[V7,1/3] powerpc/nodes: Ensure enough nodes avail for operations
diff mbox series

Message ID 8dc75276-0f5e-4c44-05eb-a194c3303c66@linux.vnet.ibm.com
State New
Headers show
Series
  • powerpc/nodes: Fix issues with memoryless nodes
Related show

Commit Message

Michael Bringmann Nov. 16, 2017, 5:24 p.m.
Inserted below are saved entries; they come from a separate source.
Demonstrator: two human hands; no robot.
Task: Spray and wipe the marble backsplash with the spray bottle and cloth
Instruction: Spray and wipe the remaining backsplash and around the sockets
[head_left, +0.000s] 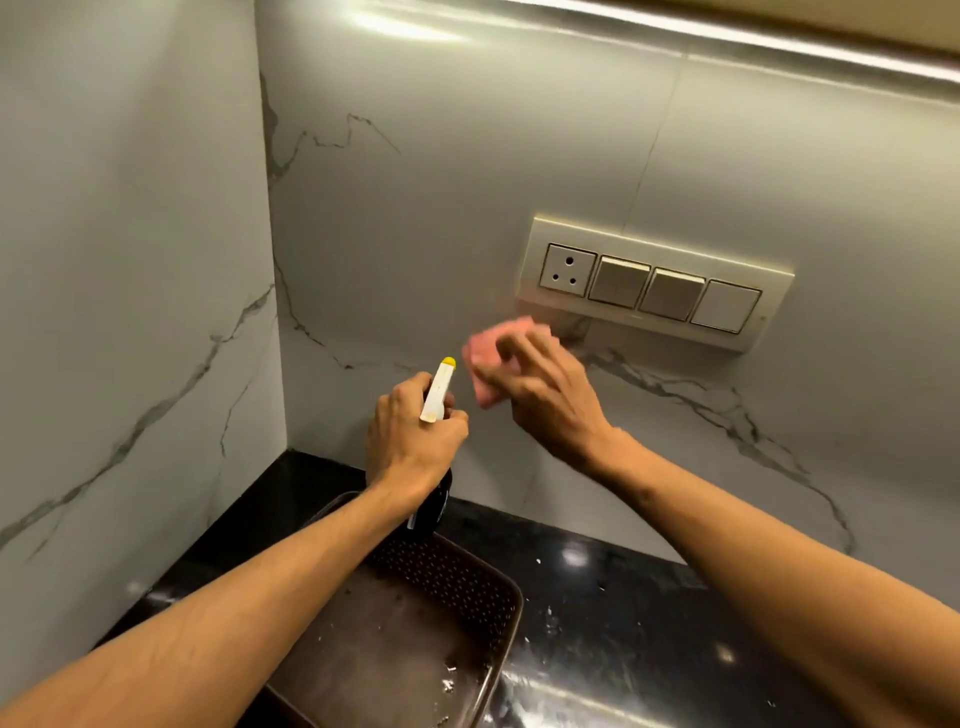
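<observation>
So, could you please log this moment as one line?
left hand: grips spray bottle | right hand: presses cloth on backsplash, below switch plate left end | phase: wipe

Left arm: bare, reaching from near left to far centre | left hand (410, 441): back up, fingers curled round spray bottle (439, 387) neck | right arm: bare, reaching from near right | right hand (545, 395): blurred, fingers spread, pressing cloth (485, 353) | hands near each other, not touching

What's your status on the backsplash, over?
Left hand grips bottle, aimed at backsplash. Right hand presses cloth on it, blurred. Switch panel close above-right of cloth; tray below.
</observation>
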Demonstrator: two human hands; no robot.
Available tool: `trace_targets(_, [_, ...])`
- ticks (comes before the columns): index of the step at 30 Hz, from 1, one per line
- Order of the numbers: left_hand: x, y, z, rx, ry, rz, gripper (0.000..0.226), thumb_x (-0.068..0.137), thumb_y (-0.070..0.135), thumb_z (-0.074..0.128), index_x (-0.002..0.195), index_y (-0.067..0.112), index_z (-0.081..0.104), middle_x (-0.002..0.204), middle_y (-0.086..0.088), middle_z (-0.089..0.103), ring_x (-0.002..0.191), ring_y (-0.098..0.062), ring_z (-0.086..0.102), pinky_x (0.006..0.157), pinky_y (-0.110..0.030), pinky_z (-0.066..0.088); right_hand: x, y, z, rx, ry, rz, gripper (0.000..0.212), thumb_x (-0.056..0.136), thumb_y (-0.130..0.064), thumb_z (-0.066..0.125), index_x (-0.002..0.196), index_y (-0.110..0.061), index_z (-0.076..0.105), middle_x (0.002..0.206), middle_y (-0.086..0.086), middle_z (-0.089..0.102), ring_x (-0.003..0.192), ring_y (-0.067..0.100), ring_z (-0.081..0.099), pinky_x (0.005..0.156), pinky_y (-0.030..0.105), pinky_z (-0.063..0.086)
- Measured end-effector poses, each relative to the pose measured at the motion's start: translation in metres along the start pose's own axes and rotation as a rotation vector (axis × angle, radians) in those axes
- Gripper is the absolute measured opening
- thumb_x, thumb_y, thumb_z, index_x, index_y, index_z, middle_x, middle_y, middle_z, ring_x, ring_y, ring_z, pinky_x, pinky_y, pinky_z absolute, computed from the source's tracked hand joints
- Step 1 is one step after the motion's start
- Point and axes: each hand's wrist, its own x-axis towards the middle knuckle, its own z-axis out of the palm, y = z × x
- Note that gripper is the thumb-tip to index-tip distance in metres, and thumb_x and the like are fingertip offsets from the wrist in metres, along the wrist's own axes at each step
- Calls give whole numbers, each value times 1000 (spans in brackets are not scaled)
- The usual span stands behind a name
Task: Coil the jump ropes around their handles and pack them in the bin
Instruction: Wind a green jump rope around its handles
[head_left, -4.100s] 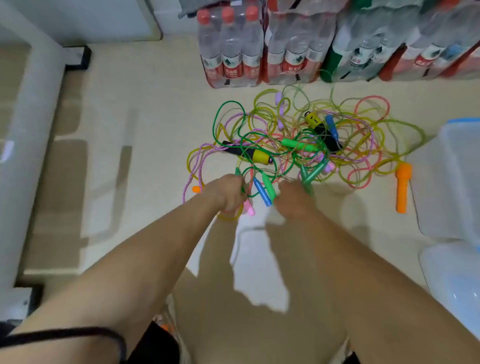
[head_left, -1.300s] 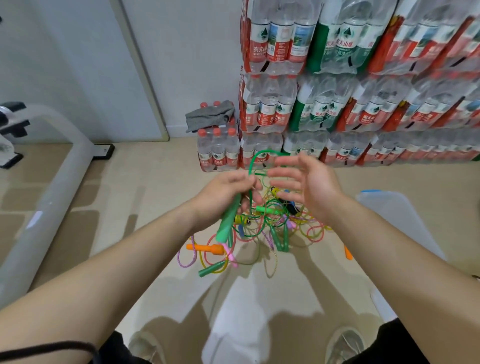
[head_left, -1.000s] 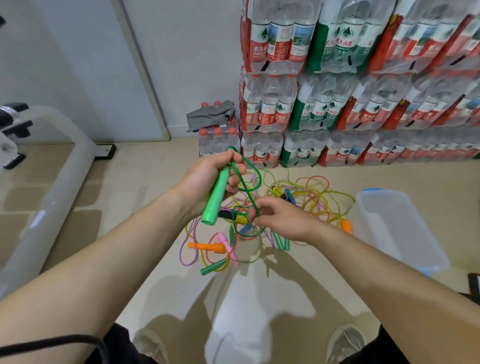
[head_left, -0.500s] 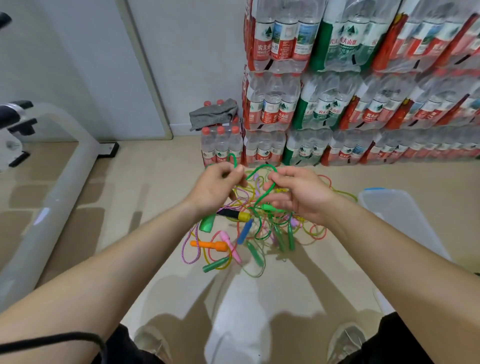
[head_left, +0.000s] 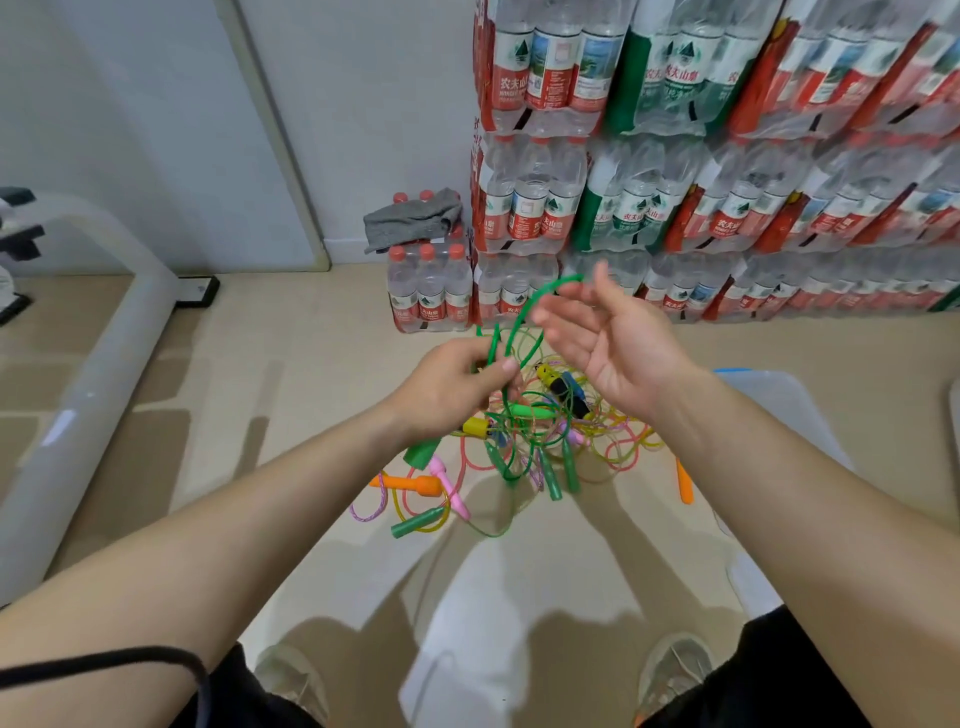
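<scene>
My left hand (head_left: 449, 387) grips a green jump-rope handle (head_left: 422, 451) whose lower end sticks out below the fist, with green rope (head_left: 519, 322) looping up from it. My right hand (head_left: 610, 340) is raised beside it, palm up and fingers spread, the green loop running over its fingertips. Below both hands a tangled pile of jump ropes (head_left: 540, 441) in green, yellow, pink and orange lies on the floor. The clear plastic bin (head_left: 779, 410) stands to the right, mostly hidden by my right forearm.
Stacked packs of bottled water (head_left: 675, 156) line the back wall, with a grey cloth (head_left: 413, 221) on a low pack. A grey tubular machine frame (head_left: 93, 374) runs along the left. Loose orange handles (head_left: 415, 484) (head_left: 684, 480) lie at the pile's edges. My shoes (head_left: 670, 670) stand below.
My right hand has let its pinch on the green rope go and opened, lifting up and to the right with the loop over its fingers. My left hand keeps hold of the green handle.
</scene>
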Motion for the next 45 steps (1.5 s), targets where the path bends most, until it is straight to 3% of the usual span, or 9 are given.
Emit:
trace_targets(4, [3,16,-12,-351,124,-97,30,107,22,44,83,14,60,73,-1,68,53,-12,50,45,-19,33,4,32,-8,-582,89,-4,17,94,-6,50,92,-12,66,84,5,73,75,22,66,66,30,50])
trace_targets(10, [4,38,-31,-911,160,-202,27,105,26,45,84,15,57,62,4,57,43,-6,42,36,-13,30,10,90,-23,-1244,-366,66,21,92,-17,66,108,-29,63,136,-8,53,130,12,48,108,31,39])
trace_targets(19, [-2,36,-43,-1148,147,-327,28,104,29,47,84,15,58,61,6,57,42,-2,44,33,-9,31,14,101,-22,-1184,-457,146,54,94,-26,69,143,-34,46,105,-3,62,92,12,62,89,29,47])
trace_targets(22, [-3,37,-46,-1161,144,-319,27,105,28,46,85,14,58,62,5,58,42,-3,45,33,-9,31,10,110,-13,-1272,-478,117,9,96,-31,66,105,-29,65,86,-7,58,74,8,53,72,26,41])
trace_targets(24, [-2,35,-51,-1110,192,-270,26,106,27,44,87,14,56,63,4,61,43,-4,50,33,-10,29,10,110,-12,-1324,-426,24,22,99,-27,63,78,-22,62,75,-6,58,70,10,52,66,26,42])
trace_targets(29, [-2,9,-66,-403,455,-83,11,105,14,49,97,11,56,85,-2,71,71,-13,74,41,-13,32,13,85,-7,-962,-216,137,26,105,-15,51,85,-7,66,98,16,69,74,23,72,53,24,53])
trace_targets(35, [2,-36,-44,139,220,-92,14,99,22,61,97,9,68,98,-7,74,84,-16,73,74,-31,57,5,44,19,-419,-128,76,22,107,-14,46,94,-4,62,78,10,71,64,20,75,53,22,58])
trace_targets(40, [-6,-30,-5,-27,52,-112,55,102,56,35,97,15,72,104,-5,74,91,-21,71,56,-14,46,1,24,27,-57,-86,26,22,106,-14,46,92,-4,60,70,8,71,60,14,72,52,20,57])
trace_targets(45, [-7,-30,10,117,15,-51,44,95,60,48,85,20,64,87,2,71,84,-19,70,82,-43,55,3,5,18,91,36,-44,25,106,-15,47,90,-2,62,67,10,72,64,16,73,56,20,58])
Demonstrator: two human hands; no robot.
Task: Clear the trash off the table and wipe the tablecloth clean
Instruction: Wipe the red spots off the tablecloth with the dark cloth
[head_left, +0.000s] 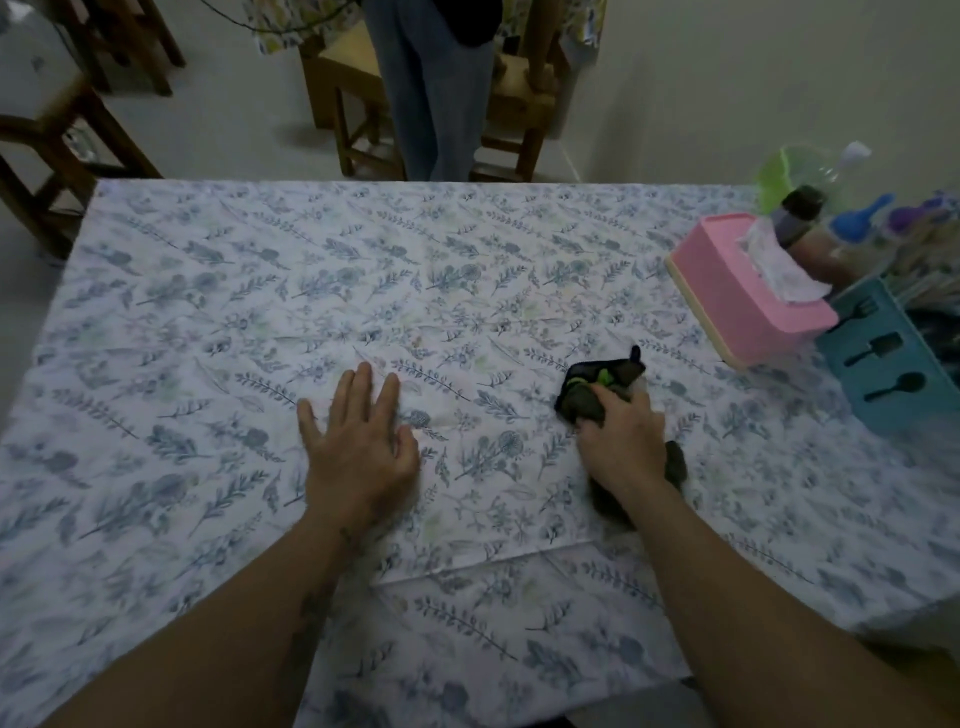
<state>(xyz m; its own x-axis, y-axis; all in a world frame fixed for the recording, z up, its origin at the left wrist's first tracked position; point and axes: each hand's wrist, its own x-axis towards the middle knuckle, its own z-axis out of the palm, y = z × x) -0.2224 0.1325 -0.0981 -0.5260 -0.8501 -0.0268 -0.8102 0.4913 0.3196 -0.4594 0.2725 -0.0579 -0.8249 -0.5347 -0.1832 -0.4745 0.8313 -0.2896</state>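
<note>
A white tablecloth (249, 291) with a blue leaf print covers the table. My right hand (621, 441) presses a dark cloth (597, 384) with green marks onto it, right of centre; part of the cloth sticks out behind my wrist. My left hand (358, 441) lies flat on the tablecloth near the middle, fingers spread, holding nothing. No loose trash shows on the cloth.
At the right edge stand a pink tissue box (737, 296), a blue cutlery holder (883, 353), a dark-capped bottle (795, 218) and a green bowl (784, 171). A person in blue trousers (431, 88) stands beyond the far edge among wooden chairs (343, 83).
</note>
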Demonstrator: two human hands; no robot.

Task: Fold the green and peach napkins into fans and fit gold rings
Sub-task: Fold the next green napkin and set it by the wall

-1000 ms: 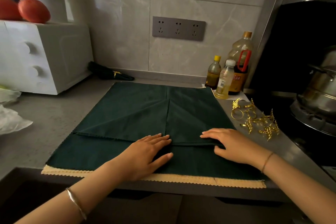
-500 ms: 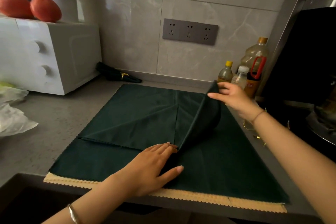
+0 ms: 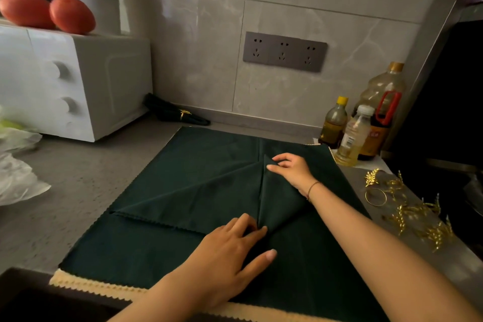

UTC
On powerpc systems which allow 'hot-add' of CPU or memory resources,
it may occur that the new resources are to be inserted into nodes
that were not used for these resources at bootup.  In the kernel,
any node that is used must be defined and initialized.  These empty
nodes may occur when,

* Dedicated vs. shared resources.  Shared resources require
  information such as the VPHN hcall for CPU assignment to nodes.
  Associativity decisions made based on dedicated resource rules,
  such as associativity properties in the device tree, may vary
  from decisions made using the values returned by the VPHN hcall.
* memoryless nodes at boot.  Nodes need to be defined as 'possible'
  at boot for operation with other code modules.  Previously, the
  powerpc code would limit the set of possible nodes to those which
  have memory assigned at boot, and were thus online.  Subsequent
  add/remove of CPUs or memory would only work with this subset of
  possible nodes.
* memoryless nodes with CPUs at boot.  Due to the previous restriction
  on nodes, nodes that had CPUs but no memory were being collapsed
  into other nodes that did have memory at boot.  In practice this
  meant that the node assignment presented by the runtime kernel
  differed from the affinity and associativity attributes presented
  by the device tree or VPHN hcalls.  Nodes that might be known to
  the pHyp were not 'possible' in the runtime kernel because they did
  not have memory at boot.

This patch ensures that sufficient nodes are defined to support
configuration requirements after boot, as well as at boot.  This
patch set fixes a couple of problems.

* Nodes known to powerpc to be memoryless at boot, but to have
  CPUs in them are allowed to be 'possible' and 'online'.  Memory
  allocations for those nodes are taken from another node that does
  have memory until and if memory is hot-added to the node.
* Nodes which have no resources assigned at boot, but which may still
  be referenced subsequently by affinity or associativity attributes,
  are kept in the list of 'possible' nodes for powerpc.  Hot-add of
  memory or CPUs to the system can reference these nodes and bring
  them online instead of redirecting to one of the set of nodes that
  were known to have memory at boot.

This patch extracts the value of the lowest domain level (number of
allocable resources) from the device tree property
"ibm,max-associativity-domains" to use as the maximum number of nodes
to setup as possibly available in the system.  This new setting will
override the instruction,

    nodes_and(node_possible_map, node_possible_map, node_online_map);

presently seen in the function arch/powerpc/mm/numa.c:initmem_init().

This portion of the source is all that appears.